Below are some records. Pull every line that contains the word "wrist".
□ □ □ □ □ □ □
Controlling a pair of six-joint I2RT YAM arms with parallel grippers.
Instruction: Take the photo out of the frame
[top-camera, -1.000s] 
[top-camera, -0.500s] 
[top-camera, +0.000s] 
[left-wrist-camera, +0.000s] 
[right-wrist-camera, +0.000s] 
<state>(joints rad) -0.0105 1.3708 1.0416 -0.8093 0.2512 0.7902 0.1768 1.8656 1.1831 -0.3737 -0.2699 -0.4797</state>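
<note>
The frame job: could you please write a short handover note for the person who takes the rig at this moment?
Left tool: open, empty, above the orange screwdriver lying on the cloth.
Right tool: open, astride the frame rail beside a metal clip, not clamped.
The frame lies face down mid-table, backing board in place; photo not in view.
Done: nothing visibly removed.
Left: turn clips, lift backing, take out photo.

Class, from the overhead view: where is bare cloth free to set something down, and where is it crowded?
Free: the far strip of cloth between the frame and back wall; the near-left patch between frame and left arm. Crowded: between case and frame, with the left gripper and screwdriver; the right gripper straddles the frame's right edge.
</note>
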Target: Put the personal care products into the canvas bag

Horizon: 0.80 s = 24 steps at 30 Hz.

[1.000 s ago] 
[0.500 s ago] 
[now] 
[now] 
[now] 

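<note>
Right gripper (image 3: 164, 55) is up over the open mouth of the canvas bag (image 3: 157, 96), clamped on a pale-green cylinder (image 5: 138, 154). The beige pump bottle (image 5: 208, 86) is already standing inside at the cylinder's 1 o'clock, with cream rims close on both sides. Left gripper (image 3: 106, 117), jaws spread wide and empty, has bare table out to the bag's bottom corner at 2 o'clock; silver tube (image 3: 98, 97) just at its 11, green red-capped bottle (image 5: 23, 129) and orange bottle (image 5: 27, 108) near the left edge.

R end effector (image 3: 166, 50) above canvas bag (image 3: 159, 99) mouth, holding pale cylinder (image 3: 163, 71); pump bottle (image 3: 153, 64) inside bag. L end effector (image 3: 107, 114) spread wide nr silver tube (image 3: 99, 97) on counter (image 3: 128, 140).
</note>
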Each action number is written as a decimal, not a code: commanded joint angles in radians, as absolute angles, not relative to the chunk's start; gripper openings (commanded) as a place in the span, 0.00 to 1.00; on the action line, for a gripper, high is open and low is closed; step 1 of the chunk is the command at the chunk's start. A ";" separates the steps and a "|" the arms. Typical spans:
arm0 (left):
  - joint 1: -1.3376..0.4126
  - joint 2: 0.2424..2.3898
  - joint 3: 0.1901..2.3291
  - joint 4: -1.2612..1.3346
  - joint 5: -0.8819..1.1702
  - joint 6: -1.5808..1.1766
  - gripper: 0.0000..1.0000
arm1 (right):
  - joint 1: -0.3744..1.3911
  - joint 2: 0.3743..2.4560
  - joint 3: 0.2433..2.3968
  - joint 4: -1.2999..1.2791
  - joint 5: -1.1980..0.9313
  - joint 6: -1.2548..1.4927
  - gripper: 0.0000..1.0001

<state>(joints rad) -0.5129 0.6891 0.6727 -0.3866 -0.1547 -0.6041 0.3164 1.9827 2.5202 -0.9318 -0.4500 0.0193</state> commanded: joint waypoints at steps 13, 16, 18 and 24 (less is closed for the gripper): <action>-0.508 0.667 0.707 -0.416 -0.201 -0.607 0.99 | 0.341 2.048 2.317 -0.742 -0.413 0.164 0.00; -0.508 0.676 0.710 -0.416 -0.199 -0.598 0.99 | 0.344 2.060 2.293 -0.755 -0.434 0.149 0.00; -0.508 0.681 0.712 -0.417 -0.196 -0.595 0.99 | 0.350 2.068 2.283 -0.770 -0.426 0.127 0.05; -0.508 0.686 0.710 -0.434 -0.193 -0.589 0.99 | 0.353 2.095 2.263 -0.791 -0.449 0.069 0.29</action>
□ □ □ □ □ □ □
[YOUR RESPONSE]:
[left-wrist-camera, +0.000s] 
[right-wrist-camera, +0.000s] 

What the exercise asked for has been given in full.